There's another wine called Gnarly Head.....awesome bottle and the wine is delish! The bottle has a gnarled, fall looking tree. Very cool!


----------



## Stochey (Sep 22, 2009)

Target has several! Some year round... and then more at Halloween. I know they carry the Gnarly Head one and then... Raven something and Ghost something and more. I hate wine but I've always wanted those for the bottles!


----------



## Trinity1 (Sep 5, 2009)

Did you say Target?!?! Where are you from? I'm from PA and our Targets here don't sell wine....or any alcohol actually. Our Wegman's (food store) recently started selling beer and wine by the glass. That's really pushing it for conservative PA. I believe the state needs to pull it's head out of it's butt and get with the times!!!


----------



## Stochey (Sep 22, 2009)

Trinity1 said:


> Did you say Target?!?! Where are you from? I'm from PA and our Targets here don't sell wine....or any alcohol actually. Our Wegman's (food store) recently started selling beer and wine by the glass. That's really pushing it for conservative PA. I believe the state needs to pull it's head out of it's butt and get with the times!!!


I'm in Dallas, TX and now that I think about it... the Target where I used to live... much much smaller town... didn't have wine. Its probably just the Super Targets.


----------



## Witchful Thinking (Jun 3, 2011)

I am not a wine snob by any means (sure I can appreciate an expensive bottle of wine on special occassions but I tend toward tasty cheap wines as a rule) and I unfortunately don't care for Vampire wine. I do however have some on hand for our parties...I just cant resist the bottle/label! I think if taste is important to you you might be better off with one of the others mentioned above or just making fun labels for existing wines.....in fact that makes me start wondering about fun labels for wine. Creepy Cabernet....Maggot Merlot.....hmm.


----------



## Xane (Oct 13, 2010)

The Non-Super-Targets in my area didn't get wine until they did the "remove the garden section and turn it into a grocery section" remodel. It's been done for about 6 months to a year in my area, but I figure they're still working on it in other places.

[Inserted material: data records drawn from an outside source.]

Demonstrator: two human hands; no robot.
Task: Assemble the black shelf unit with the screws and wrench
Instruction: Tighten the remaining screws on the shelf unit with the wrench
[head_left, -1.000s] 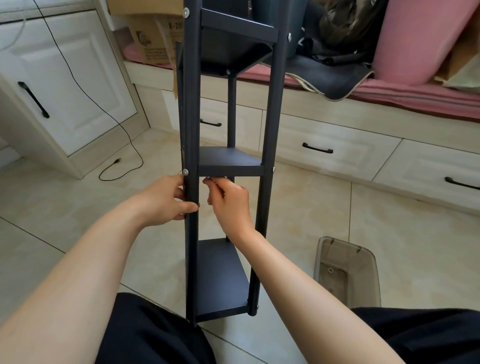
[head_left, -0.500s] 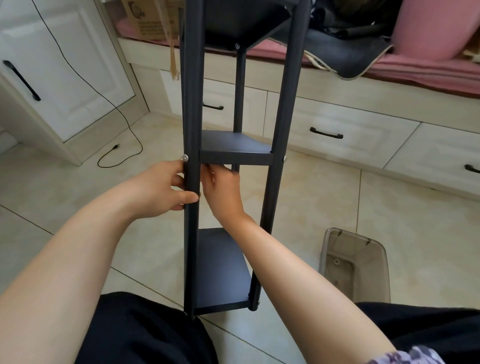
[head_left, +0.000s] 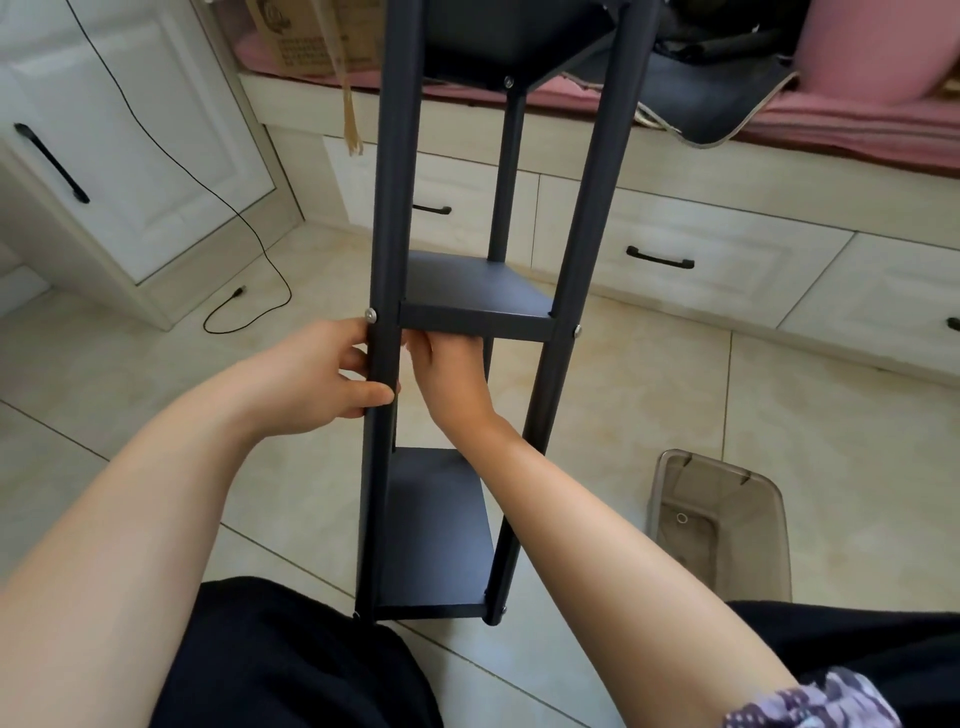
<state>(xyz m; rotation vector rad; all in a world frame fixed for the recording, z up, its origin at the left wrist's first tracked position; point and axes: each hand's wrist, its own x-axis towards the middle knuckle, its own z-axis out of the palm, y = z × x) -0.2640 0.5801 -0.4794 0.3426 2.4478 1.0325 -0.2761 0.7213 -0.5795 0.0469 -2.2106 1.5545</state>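
Tiled floor, white drawers beyond my knees.
A smoky plastic bin sits at my right; a black cable trails left.

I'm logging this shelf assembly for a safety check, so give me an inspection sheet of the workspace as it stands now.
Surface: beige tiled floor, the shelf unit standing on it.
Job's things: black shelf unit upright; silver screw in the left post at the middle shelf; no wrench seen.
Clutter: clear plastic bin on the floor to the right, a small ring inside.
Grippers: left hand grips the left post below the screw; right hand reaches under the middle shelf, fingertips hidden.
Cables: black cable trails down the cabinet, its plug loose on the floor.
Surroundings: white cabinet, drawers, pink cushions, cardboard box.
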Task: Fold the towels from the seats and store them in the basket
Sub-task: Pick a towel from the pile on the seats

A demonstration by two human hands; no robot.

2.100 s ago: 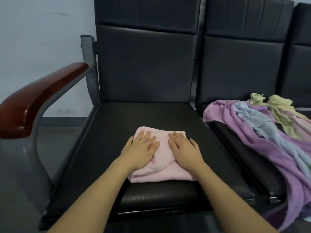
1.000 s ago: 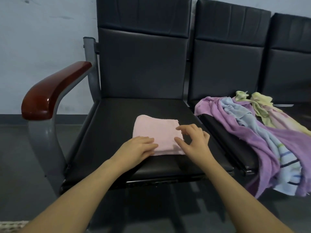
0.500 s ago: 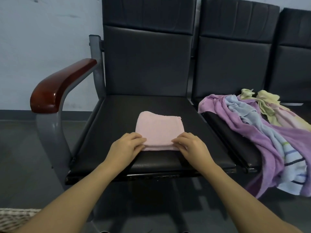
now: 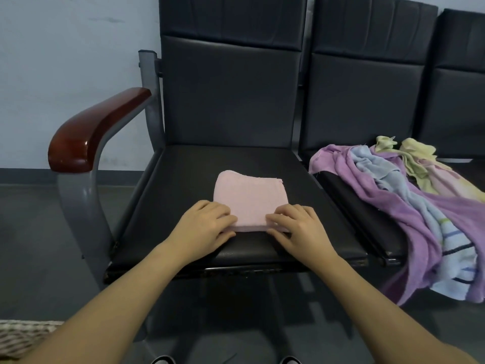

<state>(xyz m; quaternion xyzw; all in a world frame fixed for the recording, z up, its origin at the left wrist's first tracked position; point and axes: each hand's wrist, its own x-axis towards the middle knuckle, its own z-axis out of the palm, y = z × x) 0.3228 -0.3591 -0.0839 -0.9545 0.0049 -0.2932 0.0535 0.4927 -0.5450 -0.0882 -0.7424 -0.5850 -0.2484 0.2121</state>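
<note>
A folded pink towel (image 4: 250,197) lies on the black seat (image 4: 183,179) of the left chair. My left hand (image 4: 206,227) grips its near left corner, fingers curled over the top and thumb at the edge. My right hand (image 4: 296,227) grips the near right corner the same way. A heap of unfolded towels (image 4: 399,200), purple, light blue, yellow and pale pink, is draped over the seat to the right and hangs off its front. A corner of a woven basket (image 4: 23,334) shows at the bottom left on the floor.
A wooden armrest (image 4: 91,132) on a grey metal frame stands at the left of the seat. A third black chair (image 4: 459,74) is at the far right. Grey floor lies below, and a pale wall behind on the left.
My hands went from pressing flat on the towel to gripping its near corners. The view has pulled back and the basket corner has come into sight.
</note>
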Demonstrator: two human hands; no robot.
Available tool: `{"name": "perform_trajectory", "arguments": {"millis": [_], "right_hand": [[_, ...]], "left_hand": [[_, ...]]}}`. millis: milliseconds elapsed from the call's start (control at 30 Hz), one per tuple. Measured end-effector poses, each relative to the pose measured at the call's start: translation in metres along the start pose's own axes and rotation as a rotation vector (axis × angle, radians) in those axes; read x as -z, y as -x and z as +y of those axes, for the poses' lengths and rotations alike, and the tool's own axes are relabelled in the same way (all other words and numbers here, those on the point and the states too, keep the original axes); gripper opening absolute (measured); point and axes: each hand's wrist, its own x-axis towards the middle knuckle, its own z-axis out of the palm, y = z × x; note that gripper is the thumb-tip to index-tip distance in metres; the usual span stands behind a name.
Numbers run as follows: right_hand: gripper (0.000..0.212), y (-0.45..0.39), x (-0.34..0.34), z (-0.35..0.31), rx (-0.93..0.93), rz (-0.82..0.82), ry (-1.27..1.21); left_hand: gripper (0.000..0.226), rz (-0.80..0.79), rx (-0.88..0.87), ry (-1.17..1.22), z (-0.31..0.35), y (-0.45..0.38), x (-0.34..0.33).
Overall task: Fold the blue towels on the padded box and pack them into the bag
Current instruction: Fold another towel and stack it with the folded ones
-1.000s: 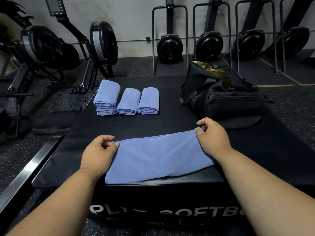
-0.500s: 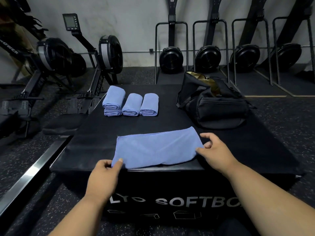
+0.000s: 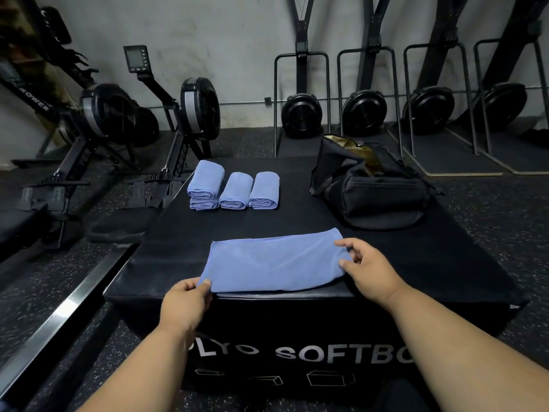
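The padded box (image 3: pixel 297 215) spreads out ahead of both hands, and beyond the right hand on it sits the black bag (image 3: pixel 377 191) (top gaping open). Between the hands lies the half-folded blue towel (image 3: pixel 276 263) along the near edge. Folded towels (image 3: pixel 234 190) sit beyond the left hand. The left hand (image 3: pixel 185 304) pinches the towel's near left corner; the right hand (image 3: pixel 371 270) grips its right end.

Pale wall (image 3: pixel 208 31), dark speckled floor (image 3: pixel 499 221), rowing machines (image 3: pixel 190 114) at left (others stored upright (image 3: pixel 301 114) along the wall).
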Motion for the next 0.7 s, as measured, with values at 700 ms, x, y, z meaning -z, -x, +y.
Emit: {"name": "perform_trajectory", "arguments": {"millis": [700], "right_hand": [[0.053,-0.030,-0.008,-0.022,-0.191,0.104,0.262]], "left_hand": [[0.049,0.062,-0.270,-0.793,0.041,-0.046,-0.008]]}}
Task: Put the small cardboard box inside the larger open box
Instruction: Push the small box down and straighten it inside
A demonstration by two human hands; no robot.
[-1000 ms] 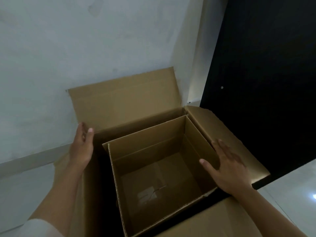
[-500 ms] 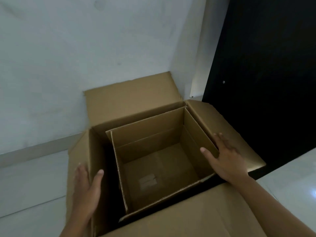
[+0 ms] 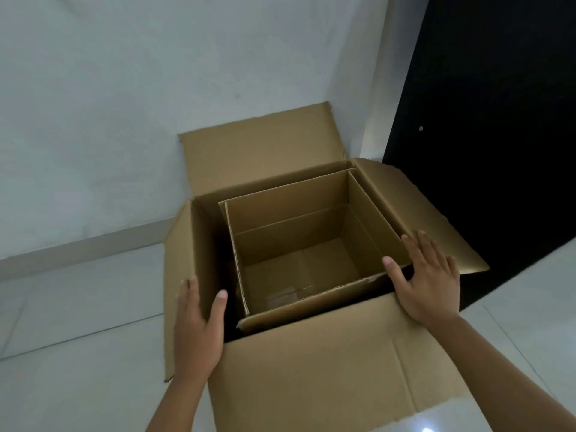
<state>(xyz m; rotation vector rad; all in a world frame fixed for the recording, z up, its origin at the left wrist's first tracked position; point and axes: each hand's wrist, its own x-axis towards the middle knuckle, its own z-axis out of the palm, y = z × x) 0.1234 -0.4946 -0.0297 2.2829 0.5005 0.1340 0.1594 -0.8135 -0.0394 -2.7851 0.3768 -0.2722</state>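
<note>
The small cardboard box (image 3: 299,219) sits open-topped and empty inside the larger open box (image 3: 327,363), pushed toward its far right corner. A dark gap shows along its left and near sides. My left hand (image 3: 198,325) rests on the larger box's left wall near the front corner, thumb over the rim, fingers outside. My right hand (image 3: 428,279) lies flat with spread fingers on the right flap, thumb at the small box's near right corner. Neither hand grips the small box.
The larger box stands on a pale tiled floor (image 3: 78,322) against a white wall (image 3: 124,104). A black door or panel (image 3: 498,120) is at the right. The box's far flap (image 3: 261,151) leans on the wall; the near flap lies toward me.
My left hand slid from the far left flap to the front left wall. My view rose and shifted left. The right hand stayed on the right flap.
</note>
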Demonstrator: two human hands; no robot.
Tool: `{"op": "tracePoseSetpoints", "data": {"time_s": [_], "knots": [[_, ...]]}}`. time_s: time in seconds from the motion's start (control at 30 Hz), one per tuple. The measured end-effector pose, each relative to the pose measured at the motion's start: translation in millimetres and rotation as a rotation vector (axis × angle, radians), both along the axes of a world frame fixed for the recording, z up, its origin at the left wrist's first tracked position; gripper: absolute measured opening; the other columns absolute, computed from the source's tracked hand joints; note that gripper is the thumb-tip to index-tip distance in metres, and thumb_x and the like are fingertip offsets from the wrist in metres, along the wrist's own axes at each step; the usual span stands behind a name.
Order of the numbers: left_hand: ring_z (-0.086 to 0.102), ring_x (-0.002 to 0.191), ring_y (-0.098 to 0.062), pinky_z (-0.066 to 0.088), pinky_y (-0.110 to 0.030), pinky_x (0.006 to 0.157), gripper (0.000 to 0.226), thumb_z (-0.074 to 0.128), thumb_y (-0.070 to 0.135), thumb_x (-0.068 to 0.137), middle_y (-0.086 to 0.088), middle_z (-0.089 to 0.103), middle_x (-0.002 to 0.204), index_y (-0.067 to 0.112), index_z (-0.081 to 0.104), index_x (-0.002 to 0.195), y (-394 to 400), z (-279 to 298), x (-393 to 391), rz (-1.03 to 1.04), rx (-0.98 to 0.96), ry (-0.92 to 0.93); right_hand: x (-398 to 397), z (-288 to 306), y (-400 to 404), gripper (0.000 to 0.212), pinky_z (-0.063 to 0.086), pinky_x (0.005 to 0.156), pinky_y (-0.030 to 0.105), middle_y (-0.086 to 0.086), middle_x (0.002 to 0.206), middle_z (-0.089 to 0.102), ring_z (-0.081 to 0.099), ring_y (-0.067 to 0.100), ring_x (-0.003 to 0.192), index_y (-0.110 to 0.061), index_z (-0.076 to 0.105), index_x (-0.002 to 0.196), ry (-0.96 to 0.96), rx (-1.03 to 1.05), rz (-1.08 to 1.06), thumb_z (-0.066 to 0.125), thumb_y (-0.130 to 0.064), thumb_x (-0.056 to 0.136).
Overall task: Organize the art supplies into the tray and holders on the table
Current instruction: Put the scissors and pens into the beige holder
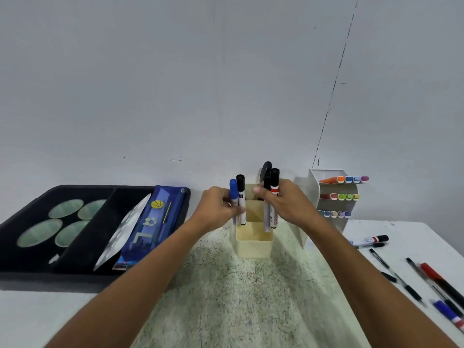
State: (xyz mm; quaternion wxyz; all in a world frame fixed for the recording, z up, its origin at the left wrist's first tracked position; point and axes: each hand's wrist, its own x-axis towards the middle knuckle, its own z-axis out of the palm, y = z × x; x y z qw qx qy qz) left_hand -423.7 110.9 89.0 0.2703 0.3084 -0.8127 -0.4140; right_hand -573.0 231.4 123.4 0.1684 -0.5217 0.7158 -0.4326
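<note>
A cream stepped holder (253,243) stands at the table's middle, near the wall. My left hand (217,208) grips two upright markers (238,200) at the holder's left side, one blue-capped and one black-capped. My right hand (288,203) grips two upright black-capped markers (272,197), one with a red band, over the holder's right side. Their lower ends hang at the rim of the front compartment. A black tray (15,249) lies at the left.
The tray holds green oval palettes (40,232), a blue pencil case (148,224) and a silvery pouch (125,229). A white tiered rack (336,197) with coloured markers stands at the right. A marker (371,240) and several pens (437,285) lie loose on the table's right side.
</note>
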Motion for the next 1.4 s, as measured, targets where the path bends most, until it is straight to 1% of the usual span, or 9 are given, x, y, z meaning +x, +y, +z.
{"op": "tracePoseSetpoints", "data": {"time_s": [0.2,0.43,0.6,0.8,0.9,1.0,1.13,1.27,1.4], "knots": [[0.052,0.051,-0.009,0.046,-0.020,0.056,0.012,0.082,0.015,0.075,-0.002,0.067,0.061,0.015,0.070,0.072,-4.3,-7.9,-8.6,-0.005,-0.059,0.025,-9.8,-8.7,1.8,0.018,0.051,0.061,0.024,-0.005,0.071,0.071,0.062,0.003,0.063,-0.017,0.077,0.085,-0.036,-0.067,-0.067,0.085,-0.026,0.071],[0.061,0.062,-0.014,0.051,-0.026,0.060,0.012,0.077,0.012,0.079,0.003,0.066,0.065,0.019,0.070,0.071,-6.1,-26.1,-17.6,-0.034,-0.168,-0.006,-10.3,-32.3,-10.6,0.021,0.054,0.080,0.042,0.011,0.085,0.073,0.067,0.026,0.085,-0.007,0.075,0.088,0.151,0.071,-0.015,0.082,-0.021,0.074],[0.051,0.051,0.001,0.041,-0.011,0.051,0.027,0.085,0.024,0.073,0.008,0.061,0.059,0.029,0.061,0.061,-8.3,-45.8,-21.5,-0.077,-0.133,-0.046,-8.3,-49.8,-24.6,0.019,0.054,0.078,0.039,0.004,0.085,0.072,0.066,0.022,0.084,-0.018,0.077,0.089,0.174,0.205,-0.025,0.081,-0.030,0.074],[0.061,0.071,-0.026,0.052,-0.036,0.066,0.024,0.081,0.021,0.077,-0.013,0.070,0.078,0.000,0.072,0.082,-13.1,-52.6,-27.5,-0.092,-0.159,-0.114,-10.0,-58.7,-33.3,0.031,0.048,0.064,0.033,0.004,0.078,0.069,0.062,0.020,0.074,-0.013,0.074,0.083,0.191,0.256,-0.052,0.086,-0.037,0.068],[0.056,0.065,-0.006,0.047,-0.022,0.062,0.010,0.079,0.010,0.077,-0.003,0.067,0.075,0.005,0.072,0.082,-12.8,-54.8,-25.2,-0.134,-0.228,-0.072,-12.4,-61.1,-32.0,0.028,0.050,0.066,0.032,0.002,0.075,0.070,0.062,0.017,0.073,-0.013,0.075,0.083,0.148,0.231,-0.027,0.089,-0.031,0.065],[0.056,0.066,0.002,0.044,-0.007,0.065,0.033,0.080,0.008,0.076,0.010,0.062,0.086,0.011,0.072,0.108,-10.8,-56.4,-21.2,-0.121,-0.271,-0.019,-14.7,-65.0,-26.6,0.029,0.047,0.066,0.024,-0.002,0.080,0.071,0.063,0.012,0.074,-0.016,0.075,0.090,0.082,0.198,-0.011,0.089,-0.021,0.065],[0.056,0.068,0.002,0.043,-0.005,0.064,0.029,0.078,0.010,0.079,0.014,0.062,0.085,0.011,0.073,0.107,-11.0,-57.3,-19.5,-0.086,-0.290,0.028,-16.4,-71.2,-19.4,0.033,0.052,0.075,0.024,-0.002,0.090,0.072,0.066,0.012,0.083,-0.015,0.074,0.102,0.014,0.127,-0.035,0.083,-0.007,0.071],[0.054,0.069,-0.007,0.041,-0.009,0.064,0.021,0.075,0.012,0.083,0.012,0.062,0.084,0.012,0.075,0.103,-12.2,-56.4,-20.8,-0.103,-0.293,-0.012,-11.0,-79.0,-18.5,0.023,0.050,0.061,0.017,-0.008,0.073,0.068,0.064,0.010,0.066,-0.017,0.074,0.090,-0.072,0.044,-0.071,0.070,0.003,0.081],[0.053,0.069,-0.009,0.040,-0.008,0.066,0.039,0.077,0.013,0.081,0.006,0.062,0.093,0.014,0.067,0.118,-4.9,-60.2,-15.4,-0.041,-0.323,0.023,-6.5,-85.0,-16.9,0.027,0.051,0.062,0.017,-0.012,0.077,0.069,0.065,-0.001,0.062,-0.014,0.074,0.102,-0.094,0.016,-0.096,0.069,0.003,0.081]]}}
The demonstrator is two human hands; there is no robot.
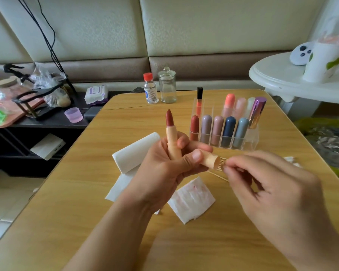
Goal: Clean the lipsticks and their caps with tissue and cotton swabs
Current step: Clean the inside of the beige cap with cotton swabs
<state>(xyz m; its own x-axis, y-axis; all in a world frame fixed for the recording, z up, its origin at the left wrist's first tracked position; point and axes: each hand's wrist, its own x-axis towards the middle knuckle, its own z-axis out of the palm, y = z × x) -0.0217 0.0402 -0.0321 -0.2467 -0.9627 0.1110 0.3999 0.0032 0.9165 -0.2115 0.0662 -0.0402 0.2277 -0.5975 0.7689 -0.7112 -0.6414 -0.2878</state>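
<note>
Left hand (164, 163) above wooden table (67, 202), fingers curled round open peach lipstick w/ dark red tip (170, 132) & its peach cap (209, 160), right hand (272, 184) pinching thin cotton swab (222, 163) at cap's mouth, stained white tissue (192, 200) on table just below.

A padded cream leather wall panel (164, 26) with a brown band rises behind the light wooden worktop (67, 212). A low black shelf (53, 125) stands left, a white round side table (282, 81) right, in soft daylight.
</note>
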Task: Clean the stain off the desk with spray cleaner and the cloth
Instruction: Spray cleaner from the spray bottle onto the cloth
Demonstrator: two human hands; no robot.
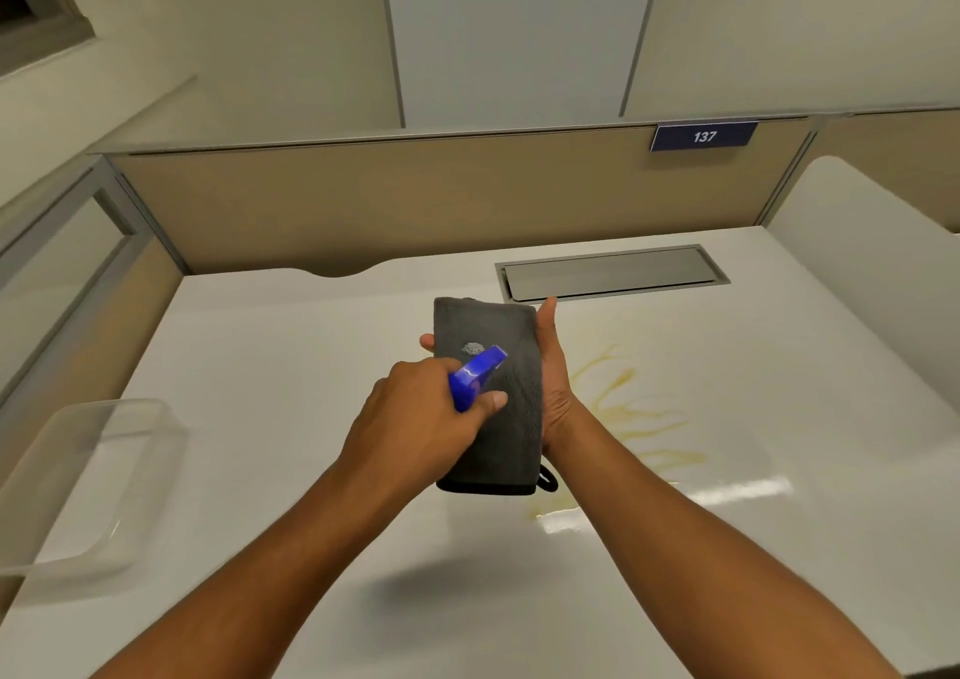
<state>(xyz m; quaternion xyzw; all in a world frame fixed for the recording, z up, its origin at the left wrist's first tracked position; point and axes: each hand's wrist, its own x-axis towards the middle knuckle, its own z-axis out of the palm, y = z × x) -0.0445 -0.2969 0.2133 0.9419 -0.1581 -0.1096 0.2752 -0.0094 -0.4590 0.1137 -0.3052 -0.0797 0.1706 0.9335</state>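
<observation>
A folded dark grey cloth (506, 429) is held flat above the white desk (291, 356), resting on the palm of my right hand (553, 377), whose fingertips show past the cloth's left edge. My left hand (415, 418) grips a spray cleaner with a blue nozzle (475, 374), pointed at the cloth from close by. A small patch of white foam (472, 349) sits on the cloth near the nozzle tip. The bottle's body is hidden behind my left hand. A yellowish streaky stain (631, 408) spreads on the desk just right of the cloth.
A clear plastic tray (88, 476) stands at the desk's left edge. A metal cable hatch (613, 273) is set into the desk behind the stain. Beige partition panels with a blue sign "137" (704, 136) close off the back and sides.
</observation>
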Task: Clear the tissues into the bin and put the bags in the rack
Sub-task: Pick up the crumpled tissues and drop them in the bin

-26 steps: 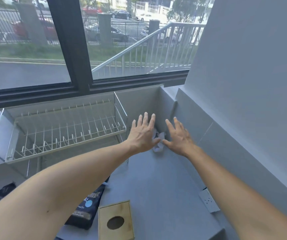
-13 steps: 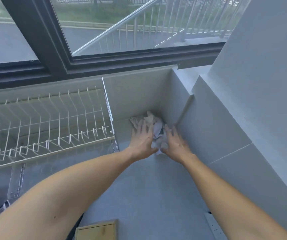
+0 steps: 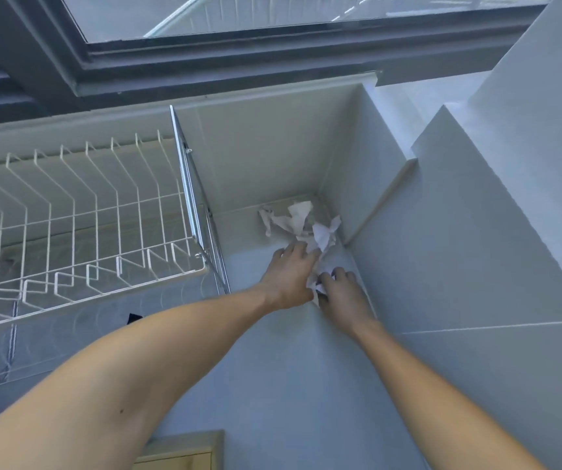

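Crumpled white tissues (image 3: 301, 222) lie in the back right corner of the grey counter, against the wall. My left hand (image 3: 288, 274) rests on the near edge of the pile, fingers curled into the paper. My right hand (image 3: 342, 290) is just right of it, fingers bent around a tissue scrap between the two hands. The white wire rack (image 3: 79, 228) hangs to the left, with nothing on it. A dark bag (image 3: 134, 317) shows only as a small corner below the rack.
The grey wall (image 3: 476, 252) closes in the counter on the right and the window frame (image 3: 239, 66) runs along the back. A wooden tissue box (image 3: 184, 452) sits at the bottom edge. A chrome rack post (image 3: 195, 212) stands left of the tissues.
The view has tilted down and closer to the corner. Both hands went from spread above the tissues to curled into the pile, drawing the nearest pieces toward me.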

Super Target is fun but it's _way way too big_. I used to complain about Walmart Supercenters being so big that if you forget something you may as well just get it the next time around. Super Target adds a whole new level of "I need a golf cart to get through the store!".


----------



## mommyto3 (Aug 24, 2009)

Witchful Thinking - I'm with you! Although I love wine, I prefer the cheaper wines too (and so does my pocketbook!)

All of the regular Targets here in Southern California sell wine.


----------



## jenscats5 (Oct 16, 2010)

ShannoninPa said:


> last year there was Vampire and Zombie wine. All year round they sell Seven Deadly Zins


I love the Seven Deadly Zins wine - very tasty! I think there's another one called Boar's Head that has a cool label & one called Apothecary something who's label intrigued me.

Can't get the Vampire around here as we only have 1 distributor in our state & they don't carry it.


----------



## Xfireboyx (Sep 19, 2008)

Wow! Thanks guys! ... I am looking forward to trying some of these!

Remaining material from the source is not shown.